Performing to an audience for the first time, Abramović turned the game into an act of endurance – surpassing the audience’s expectation of acceptable self-preservation and her own. Each time she cut herself, she would pick up a new knife from the row of twenty and record her next attempt. After cutting herself twenty times, she replayed the tape and listened to the rhythm of stabbing whilst trying to repeat the same movements. Somehow, she also managed to describe her pain to those watching. In this extraordinary, macabre display of endurance, the artist sought to “experience extreme mental clarity and presence”. Testing her body’s physical and mental limitations whilst under observation, her performance broke all theatrical codes of conduct – overturning the suspension of disbelief central to traditional theatre. “Once you enter the performance state, you can push your body to do things you absolutely could never normally do.” The audience witnessed real blood and pain. This transgression and the art world’s response set the artist on a lifelong enquiry into the state of consciousness of the performer and, by extension, our assigned roles in society.

Marina Abramović Photo © Artlyst 2023
Marina Abramović Photo © Artlyst 2023

Abramović pioneered a new notion of identity contingent on observers’ participation, focusing on “confronting pain, blood, and physical limits of the body”. In other words, she was violent towards herself, with the audience both condoning and later engaging in the violence. She was “prepared to die” for her art. Fifty years later, The Royal Academy is staging a major retrospective. Unbelievably, it is the first time a female artist has had a solo show in the Main Galleries of the Royal Academy. The first question that springs to mind is whether extreme violence or unique bravery are necessary for women to be taken seriously in a man’s world. Whilst gender was not the primary focus of her work, perhaps by defying the stereotype, she was given a seat at the table.

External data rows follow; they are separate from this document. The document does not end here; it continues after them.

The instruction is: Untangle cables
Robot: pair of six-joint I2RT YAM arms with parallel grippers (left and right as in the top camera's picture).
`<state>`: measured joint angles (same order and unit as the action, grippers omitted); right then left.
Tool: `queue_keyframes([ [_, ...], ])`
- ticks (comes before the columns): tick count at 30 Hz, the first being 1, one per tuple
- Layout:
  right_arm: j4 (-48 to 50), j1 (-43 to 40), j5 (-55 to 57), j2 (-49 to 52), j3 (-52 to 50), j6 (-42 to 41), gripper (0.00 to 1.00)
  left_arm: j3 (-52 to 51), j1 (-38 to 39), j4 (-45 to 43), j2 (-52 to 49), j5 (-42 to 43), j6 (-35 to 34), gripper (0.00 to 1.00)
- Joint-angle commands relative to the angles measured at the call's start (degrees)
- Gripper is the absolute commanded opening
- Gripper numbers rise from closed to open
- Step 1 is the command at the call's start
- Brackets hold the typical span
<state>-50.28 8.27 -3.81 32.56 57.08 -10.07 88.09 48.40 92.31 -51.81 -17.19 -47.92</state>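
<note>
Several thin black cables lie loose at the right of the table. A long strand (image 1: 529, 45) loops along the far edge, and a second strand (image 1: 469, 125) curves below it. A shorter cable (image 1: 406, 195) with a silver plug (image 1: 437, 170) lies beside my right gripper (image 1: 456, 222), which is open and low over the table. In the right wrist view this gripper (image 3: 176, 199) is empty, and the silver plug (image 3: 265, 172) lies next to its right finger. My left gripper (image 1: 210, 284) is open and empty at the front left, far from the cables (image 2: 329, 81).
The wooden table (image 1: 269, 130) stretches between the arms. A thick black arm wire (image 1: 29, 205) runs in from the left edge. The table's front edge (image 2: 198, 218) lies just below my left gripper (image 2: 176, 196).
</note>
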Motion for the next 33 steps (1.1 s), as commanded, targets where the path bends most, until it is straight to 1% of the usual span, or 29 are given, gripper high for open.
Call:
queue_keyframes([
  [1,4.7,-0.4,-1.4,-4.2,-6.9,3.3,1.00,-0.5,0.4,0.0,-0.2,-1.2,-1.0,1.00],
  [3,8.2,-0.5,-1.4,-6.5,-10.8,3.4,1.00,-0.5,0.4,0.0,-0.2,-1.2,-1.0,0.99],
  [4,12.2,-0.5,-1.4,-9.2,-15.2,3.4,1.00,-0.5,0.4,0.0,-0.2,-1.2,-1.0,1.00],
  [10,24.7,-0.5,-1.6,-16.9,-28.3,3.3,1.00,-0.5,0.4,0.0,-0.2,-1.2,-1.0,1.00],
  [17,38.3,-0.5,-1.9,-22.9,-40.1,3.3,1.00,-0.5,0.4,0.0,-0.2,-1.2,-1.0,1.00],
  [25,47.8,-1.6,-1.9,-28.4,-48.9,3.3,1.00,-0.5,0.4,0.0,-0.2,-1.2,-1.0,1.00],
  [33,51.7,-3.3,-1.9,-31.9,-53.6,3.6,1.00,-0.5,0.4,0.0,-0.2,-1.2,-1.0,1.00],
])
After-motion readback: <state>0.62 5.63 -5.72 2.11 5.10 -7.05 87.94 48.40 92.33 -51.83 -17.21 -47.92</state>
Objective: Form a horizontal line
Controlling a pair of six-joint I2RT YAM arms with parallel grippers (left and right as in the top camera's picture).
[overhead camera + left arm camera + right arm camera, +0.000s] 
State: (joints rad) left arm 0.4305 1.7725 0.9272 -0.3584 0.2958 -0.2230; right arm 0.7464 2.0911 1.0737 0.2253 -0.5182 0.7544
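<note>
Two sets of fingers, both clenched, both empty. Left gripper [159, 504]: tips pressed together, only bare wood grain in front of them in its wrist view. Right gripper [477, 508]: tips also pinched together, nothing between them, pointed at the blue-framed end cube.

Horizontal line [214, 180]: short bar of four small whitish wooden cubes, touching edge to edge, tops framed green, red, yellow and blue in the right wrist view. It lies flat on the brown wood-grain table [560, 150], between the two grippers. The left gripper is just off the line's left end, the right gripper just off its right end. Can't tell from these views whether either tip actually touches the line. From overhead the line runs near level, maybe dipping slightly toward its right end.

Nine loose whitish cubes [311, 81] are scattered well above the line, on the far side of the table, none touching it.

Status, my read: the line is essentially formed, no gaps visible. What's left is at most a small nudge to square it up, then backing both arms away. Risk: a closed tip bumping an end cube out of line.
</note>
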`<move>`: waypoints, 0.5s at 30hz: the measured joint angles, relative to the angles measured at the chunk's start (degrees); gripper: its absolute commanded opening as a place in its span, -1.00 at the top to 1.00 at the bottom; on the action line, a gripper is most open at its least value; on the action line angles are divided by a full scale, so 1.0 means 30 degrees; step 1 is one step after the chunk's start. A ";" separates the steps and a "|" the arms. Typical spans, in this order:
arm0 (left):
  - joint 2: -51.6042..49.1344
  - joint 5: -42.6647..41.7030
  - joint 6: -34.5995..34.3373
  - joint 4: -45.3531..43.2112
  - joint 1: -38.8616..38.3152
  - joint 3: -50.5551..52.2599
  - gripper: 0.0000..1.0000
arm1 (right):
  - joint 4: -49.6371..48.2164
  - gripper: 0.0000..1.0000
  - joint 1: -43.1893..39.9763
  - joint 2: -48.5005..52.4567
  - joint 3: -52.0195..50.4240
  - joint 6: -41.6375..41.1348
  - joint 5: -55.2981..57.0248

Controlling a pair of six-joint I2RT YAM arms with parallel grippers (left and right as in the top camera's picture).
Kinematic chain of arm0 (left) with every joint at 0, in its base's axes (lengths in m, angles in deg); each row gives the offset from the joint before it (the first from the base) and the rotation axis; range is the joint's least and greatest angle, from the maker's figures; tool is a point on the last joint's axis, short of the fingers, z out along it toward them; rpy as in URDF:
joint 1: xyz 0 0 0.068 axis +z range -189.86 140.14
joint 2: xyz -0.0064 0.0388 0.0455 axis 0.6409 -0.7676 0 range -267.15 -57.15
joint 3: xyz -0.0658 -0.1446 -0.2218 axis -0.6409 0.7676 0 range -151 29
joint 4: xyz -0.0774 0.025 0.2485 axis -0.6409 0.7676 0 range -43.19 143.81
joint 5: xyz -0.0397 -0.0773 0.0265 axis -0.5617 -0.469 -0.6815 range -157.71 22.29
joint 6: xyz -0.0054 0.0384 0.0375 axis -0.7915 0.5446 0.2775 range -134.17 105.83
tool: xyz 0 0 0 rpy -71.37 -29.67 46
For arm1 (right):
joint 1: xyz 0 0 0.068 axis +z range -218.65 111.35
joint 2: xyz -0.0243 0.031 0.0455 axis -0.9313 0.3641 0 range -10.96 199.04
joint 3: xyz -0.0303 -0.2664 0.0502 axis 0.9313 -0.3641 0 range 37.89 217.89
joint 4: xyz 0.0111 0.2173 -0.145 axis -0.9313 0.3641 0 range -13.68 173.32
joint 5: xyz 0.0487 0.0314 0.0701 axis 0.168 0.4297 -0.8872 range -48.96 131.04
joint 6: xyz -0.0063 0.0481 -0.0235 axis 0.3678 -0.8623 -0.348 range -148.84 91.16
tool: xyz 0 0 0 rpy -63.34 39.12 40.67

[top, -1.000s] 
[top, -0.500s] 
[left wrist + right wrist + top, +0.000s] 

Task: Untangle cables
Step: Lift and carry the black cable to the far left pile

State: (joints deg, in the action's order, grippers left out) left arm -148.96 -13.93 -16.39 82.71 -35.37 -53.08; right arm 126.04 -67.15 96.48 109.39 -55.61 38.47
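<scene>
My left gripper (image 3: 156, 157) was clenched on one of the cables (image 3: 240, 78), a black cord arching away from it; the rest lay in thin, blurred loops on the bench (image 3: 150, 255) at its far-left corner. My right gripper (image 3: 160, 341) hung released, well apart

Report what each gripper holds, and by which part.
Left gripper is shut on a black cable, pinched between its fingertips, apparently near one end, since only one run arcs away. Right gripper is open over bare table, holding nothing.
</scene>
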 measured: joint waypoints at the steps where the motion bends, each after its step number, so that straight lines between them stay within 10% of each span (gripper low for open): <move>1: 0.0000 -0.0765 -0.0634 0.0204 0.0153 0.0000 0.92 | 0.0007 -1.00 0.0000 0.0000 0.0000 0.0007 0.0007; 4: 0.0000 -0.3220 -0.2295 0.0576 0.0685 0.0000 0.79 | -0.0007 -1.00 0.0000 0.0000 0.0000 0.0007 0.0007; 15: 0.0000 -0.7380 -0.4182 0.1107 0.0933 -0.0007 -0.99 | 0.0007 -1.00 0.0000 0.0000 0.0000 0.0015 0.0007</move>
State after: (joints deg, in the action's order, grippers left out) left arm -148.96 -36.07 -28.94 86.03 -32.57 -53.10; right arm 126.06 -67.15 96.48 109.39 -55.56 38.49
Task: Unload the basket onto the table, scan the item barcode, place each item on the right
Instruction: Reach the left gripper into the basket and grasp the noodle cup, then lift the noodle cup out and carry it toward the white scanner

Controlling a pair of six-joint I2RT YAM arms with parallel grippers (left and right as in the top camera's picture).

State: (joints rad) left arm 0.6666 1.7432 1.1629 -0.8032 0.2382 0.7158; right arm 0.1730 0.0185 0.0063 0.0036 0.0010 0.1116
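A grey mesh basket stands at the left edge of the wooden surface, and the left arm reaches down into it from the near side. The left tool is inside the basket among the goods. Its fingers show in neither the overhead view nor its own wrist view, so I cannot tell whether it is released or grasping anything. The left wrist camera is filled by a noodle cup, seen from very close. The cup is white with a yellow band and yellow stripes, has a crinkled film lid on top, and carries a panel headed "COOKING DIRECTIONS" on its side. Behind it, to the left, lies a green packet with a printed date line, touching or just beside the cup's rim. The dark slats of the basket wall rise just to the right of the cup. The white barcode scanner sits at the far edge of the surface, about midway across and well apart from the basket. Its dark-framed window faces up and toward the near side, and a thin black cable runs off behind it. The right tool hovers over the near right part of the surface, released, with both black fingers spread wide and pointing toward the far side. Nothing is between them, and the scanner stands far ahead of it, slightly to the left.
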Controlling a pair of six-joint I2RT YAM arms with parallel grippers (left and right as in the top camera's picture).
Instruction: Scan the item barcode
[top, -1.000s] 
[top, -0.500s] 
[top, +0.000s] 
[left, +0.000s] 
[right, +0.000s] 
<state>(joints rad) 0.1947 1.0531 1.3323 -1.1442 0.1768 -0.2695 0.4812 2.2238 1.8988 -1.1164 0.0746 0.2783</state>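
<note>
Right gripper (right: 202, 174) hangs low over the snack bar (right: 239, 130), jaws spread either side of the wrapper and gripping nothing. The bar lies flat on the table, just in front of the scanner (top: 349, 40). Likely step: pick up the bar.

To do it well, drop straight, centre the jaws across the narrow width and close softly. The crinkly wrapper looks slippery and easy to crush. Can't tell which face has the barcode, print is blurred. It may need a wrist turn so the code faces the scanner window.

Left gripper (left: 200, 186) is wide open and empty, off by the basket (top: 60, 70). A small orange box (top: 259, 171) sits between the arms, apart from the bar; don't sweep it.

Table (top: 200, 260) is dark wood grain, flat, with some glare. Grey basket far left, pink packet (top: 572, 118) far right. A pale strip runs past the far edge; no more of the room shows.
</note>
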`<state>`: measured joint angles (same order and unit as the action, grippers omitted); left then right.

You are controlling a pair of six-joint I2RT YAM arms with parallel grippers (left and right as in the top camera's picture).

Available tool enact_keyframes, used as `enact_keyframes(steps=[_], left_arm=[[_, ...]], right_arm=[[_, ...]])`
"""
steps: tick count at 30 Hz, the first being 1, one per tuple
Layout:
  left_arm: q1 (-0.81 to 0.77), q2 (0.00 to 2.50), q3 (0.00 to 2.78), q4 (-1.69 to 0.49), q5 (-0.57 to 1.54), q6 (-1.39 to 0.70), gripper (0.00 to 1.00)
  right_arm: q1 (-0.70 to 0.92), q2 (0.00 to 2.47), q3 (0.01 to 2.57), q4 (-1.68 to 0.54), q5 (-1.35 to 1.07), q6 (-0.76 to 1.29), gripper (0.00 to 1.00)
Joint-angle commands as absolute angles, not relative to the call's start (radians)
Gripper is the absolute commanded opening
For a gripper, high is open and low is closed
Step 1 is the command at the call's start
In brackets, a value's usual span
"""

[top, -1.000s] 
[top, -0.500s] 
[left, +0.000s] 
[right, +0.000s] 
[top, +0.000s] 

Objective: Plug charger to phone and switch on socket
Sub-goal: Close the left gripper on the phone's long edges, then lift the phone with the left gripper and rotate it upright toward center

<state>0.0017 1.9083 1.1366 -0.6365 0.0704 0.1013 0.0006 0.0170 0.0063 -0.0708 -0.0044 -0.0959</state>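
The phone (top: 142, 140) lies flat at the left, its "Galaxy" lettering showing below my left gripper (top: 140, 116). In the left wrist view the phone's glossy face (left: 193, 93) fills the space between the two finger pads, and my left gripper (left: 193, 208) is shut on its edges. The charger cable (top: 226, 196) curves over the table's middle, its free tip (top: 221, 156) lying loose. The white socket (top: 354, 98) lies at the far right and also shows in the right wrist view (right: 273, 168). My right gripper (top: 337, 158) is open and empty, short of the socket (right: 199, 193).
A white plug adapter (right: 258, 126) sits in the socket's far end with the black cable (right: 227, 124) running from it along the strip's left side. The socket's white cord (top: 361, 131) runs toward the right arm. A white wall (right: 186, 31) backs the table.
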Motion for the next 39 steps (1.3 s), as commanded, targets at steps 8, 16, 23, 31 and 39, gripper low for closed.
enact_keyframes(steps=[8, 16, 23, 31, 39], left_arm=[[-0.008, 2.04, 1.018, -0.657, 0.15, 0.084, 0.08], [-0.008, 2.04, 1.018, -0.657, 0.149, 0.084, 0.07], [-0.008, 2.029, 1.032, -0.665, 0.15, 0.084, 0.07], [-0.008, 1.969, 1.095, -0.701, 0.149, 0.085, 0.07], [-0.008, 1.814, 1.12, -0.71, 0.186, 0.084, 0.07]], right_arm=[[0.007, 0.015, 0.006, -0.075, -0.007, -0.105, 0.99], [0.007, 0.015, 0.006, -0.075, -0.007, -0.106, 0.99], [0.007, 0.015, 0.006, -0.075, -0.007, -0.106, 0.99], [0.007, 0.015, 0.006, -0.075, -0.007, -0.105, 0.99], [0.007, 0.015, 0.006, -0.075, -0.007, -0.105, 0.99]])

Born in Belgrade, former Yugoslavia, on November 30, 1946, Abramović is now 78 years old and refers to herself as “the grandmother of performance art”. Remarkably, she has continued to conceive of performances over five decades despite its physical demands on the body. As our editor Paul Carter Robinson observed at the opening, “She has transcended her era in her lifetime”. When Abramović began, her works had the character of a counter-cultural exercises with a practice rooted in an economy of means beyond the space of formal representation. The 1970s was a time of profound socio/politico change, and somehow, her performances carried the promise of transformation for both her artistic self and those who witnessed the act. Instead of attacking the status quo, she publicly attacked her body and put herself in increasingly vulnerable, dangerous or terrifying situations to highlight what was fundamentally wrong with our society – not in the least that violence against women has been silently sanctioned for so long. Her suffrage was self-sacrifice.

Marina Abramović Photo © Artlyst 2023
Marina Abramović Photo © Artlyst 2023

The context of her first performance is key – one of the world’s leading theatre festivals, amidst actors standing on generations of training both mind and body. For an actor, the transformation process of assuming a new role usually occurs during rehearsals before any public performance. Rhythm 10 was intensely interactive and as shocking as Antonin Artaud’s Theatre of Cruelty, which broke from traditional Western theatre by its determined assault on the audience’s senses. From this, Abramovic launched or instead defined, her genre of performance art in which the limits of the body and the possibilities of the mind as both medium and subject were to be explored. Her performances were arduous and gruelling. Importantly, she began making art behind the iron curtain of communism. When she left in 1976 to join her partner and collaborator Ulay (Frank Uwe Laysiepen, 1943 – 2020), whom she met on her birthday in 1975, performing ‘Lips of Thomas’, she continued to question the invisible barriers that delimited our minds, and the spaces – galleries and museums – that perpetuated this.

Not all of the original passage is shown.